Contributor Nancy Scott – To Be Of Use

Do any of you feel your inspiration and energy slipping? The new year is a time to count or to find blessings.

A quote from January’s Guideposts started me thinking: “There is satisfaction in wisdom, in having loved people and accomplished things, in having not wasted all our time with caution and escape.”

People often believe that blind folks sit around with no purpose. We can come to believe this too. So let me tell you about one little end-of-year week full of clues about what to do and not do. I’ll skip necessary things–cleaning, bill paying, exercising. I’ll skip my struggle balancing desire, mythology, and practicality–they are ongoing and revised more slowly with repeated “guidance.”

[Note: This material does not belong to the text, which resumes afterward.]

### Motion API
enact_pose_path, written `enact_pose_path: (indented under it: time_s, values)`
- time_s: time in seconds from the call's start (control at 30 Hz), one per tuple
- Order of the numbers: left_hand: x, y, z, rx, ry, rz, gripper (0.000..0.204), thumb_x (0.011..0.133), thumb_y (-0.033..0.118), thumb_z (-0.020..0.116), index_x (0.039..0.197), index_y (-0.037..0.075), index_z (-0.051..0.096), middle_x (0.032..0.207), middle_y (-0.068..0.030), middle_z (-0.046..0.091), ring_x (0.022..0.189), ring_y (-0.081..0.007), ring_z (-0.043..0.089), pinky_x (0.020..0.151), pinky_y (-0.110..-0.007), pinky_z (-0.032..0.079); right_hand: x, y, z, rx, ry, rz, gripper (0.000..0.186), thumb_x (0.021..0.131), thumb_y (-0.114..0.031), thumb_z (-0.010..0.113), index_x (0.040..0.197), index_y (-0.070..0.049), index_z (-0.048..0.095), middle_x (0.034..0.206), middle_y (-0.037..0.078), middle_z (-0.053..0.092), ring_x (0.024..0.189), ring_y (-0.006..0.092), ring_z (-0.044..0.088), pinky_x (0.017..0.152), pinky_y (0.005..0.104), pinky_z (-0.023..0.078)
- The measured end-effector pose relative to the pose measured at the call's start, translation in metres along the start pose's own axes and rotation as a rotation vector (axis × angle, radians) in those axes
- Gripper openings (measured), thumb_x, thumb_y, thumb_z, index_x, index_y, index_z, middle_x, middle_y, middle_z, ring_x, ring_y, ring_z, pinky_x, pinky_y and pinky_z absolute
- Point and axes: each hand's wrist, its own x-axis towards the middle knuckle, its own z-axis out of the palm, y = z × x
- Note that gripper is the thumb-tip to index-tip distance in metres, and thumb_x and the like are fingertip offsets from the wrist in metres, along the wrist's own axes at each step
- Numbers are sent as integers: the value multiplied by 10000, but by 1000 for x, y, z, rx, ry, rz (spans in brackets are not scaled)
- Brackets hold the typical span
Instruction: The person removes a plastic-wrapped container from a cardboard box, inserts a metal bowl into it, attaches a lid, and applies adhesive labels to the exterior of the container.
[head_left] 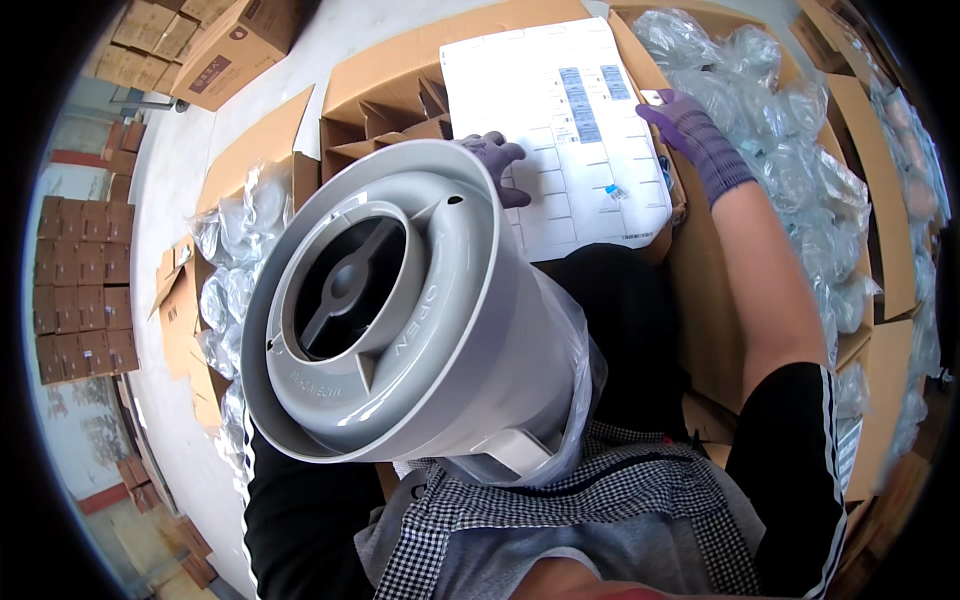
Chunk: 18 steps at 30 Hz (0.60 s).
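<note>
A grey plastic bucket-like container [420,330] fills the middle, tilted, with a round black-centred opening facing up. Clear plastic film [582,370] wraps its lower side, and it rests against my body and left arm. Past its far rim shows my left hand [492,163] in a purple-grey glove, fingers apart over a white label sheet [545,90]. The rest of that hand is behind the container. At the sheet's right edge, my right hand [690,130], in a purple glove, pinches a small white label [653,97]. A few blue printed labels [578,105] are on the sheet.
Beneath the sheet stands an open carton with cardboard dividers [385,115]. Bagged clear items fill a carton [790,150] on the right and another [245,225] on the left. Stacked brown boxes [85,290] line the far left; a closed carton [235,60] sits at the back left.
</note>
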Motion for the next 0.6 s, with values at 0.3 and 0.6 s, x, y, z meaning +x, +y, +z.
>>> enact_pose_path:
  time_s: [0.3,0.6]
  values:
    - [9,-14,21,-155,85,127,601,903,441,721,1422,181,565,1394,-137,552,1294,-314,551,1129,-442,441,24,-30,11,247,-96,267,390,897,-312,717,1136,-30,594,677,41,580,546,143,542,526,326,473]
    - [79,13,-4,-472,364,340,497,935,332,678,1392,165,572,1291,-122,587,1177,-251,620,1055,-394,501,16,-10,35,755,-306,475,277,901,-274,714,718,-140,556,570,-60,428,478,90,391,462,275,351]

I began the week listening to Karen lament her cut in work hours and how she has never had a raise. “Some residents,” she said, “were very generous with Christmas presents this year.” Generosity, being listened to, and being valued keep us caring about what we do.

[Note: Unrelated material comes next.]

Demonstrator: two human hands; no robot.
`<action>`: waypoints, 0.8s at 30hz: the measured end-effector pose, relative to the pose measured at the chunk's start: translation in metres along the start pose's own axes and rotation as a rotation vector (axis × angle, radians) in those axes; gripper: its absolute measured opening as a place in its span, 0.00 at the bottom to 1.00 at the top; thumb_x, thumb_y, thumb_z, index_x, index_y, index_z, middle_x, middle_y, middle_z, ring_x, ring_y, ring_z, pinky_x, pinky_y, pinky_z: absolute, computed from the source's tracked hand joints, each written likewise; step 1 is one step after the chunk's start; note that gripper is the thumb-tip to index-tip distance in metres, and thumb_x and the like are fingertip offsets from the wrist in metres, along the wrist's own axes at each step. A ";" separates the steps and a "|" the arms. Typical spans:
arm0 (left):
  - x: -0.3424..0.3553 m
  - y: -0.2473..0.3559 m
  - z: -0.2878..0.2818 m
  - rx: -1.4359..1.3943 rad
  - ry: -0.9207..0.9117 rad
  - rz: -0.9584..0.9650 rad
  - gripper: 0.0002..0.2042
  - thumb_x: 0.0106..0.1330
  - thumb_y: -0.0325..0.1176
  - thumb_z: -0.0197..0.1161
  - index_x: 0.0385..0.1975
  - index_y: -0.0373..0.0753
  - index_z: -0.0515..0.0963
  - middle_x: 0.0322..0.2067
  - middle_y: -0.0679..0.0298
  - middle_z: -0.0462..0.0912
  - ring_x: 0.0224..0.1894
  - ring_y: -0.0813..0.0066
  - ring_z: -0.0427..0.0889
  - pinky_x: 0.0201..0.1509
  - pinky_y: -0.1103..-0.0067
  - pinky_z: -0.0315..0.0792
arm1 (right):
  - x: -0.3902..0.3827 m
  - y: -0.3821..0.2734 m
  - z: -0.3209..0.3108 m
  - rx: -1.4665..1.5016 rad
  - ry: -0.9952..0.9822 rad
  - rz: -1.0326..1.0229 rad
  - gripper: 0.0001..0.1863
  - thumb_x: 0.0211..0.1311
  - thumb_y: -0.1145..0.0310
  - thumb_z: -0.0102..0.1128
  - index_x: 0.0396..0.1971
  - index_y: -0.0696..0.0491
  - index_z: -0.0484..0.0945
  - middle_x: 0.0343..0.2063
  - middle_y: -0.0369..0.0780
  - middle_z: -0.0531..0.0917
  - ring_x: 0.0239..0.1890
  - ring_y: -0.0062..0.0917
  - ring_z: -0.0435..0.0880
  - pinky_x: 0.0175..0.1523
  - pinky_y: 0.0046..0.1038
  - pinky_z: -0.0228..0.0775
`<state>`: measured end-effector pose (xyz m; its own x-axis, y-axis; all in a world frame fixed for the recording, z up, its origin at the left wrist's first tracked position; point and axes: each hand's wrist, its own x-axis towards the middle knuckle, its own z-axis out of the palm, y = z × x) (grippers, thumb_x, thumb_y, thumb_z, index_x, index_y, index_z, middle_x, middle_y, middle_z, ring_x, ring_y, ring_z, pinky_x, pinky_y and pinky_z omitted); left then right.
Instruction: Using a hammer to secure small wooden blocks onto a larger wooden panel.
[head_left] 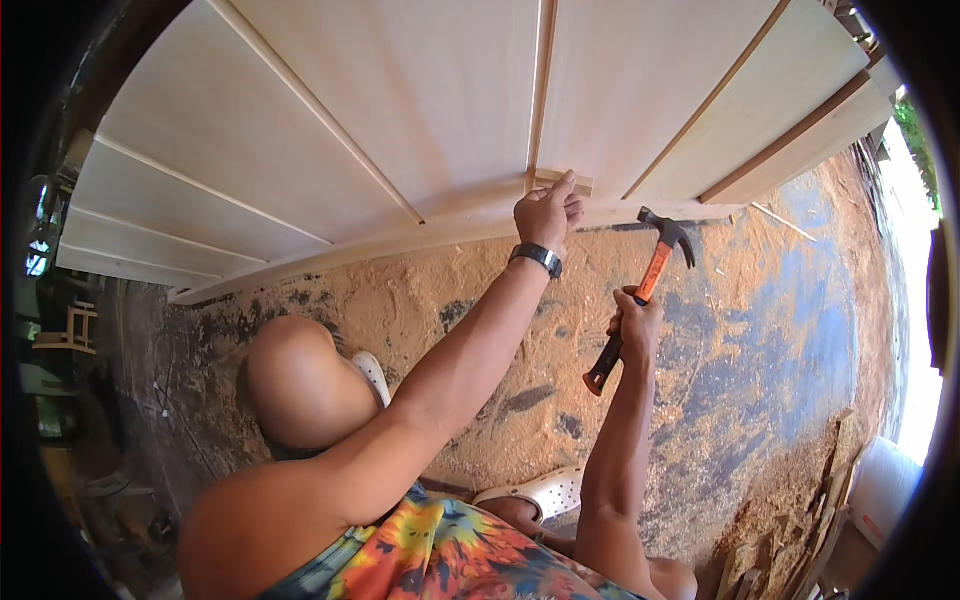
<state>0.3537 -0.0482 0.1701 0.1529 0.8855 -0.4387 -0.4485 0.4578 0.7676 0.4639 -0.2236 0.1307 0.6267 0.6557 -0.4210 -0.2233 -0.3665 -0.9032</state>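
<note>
A large pale wooden panel (pixel 440 100) with vertical grooves and strips fills the top of the view. My left hand (pixel 545 215), a dark band on its wrist, pinches a small wooden block (pixel 580 186) against the panel's lower part, at the foot of the middle strip. My right hand (pixel 635 325) grips a claw hammer (pixel 656 270) with an orange and black handle. The hammer's head is to the right of the block and apart from it, just below the panel's bottom rail.
Sawdust covers the blotchy floor (pixel 720 400) beneath me, where my light perforated clogs (pixel 545 495) stand. Wood offcuts (pixel 815 530) lie at the lower right beside a white object (pixel 885 490). A small wooden frame (pixel 80 330) stands at the far left.
</note>
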 end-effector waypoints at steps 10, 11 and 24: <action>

So I checked in with several other friends who need someone to carefully listen or at least someone to think about them, including a 93-year-old who asked to call me to test her new cell phone because she didn’t know who else to call.

I record NASA information for voice-mail. Marcia commented, “I haven’t heard a launch and docking for years. I used to be so involved with this and I got all the old feelings again.” Esther also thanked me for sending the early morning Soyuz launch.

On Monday night the heat was off in my apartment row. I’m usually the first person to notice such things. I told Maintenance at 9:00 that “It’s probably better than people calling at 3 a.m.”

Bev is my computer wizard. On Wednesday I was about to call her concerning e-mailing a bio to clinch a publication when she called me. (Synchronicity?)

The switch in NASA TV’s satellite was something I warned my cable company about, over a month ago. For the first time in such situations, there was no local interruption in NASA programming. And, yes, I called back to compliment then. (I always report NASA issues, and they trust me now.)

We must beware of that “we don’t matter” syndrome. Maybe no one is there at midnight or when we feel particularly frail. But I, for one, have a lifestyle of all-hours NASA events or reading whenever I wake up. Or writing a rough draft on New Year’s Eve. I mustn’t take the luxury of moldable time for granted.

And Bev is nudging me toward a new project. Besides being very purposeful herself, Bev is a voice teacher. “Did you do any Christmas singing?” she asked. “No,” I said, “my voice is shot.” “That’s not true. I can hear that your voice isn’t gone.” Because of catching too many colds, I had to give up music-therapy volunteer work. But the CDs are still here–I could perform Karaoke. I could help carol next Christmas. I could enjoy the process, and perhaps inspire others. And I just met a new tenant on my floor who practices soprano opera an hour a day, which is surely a sign.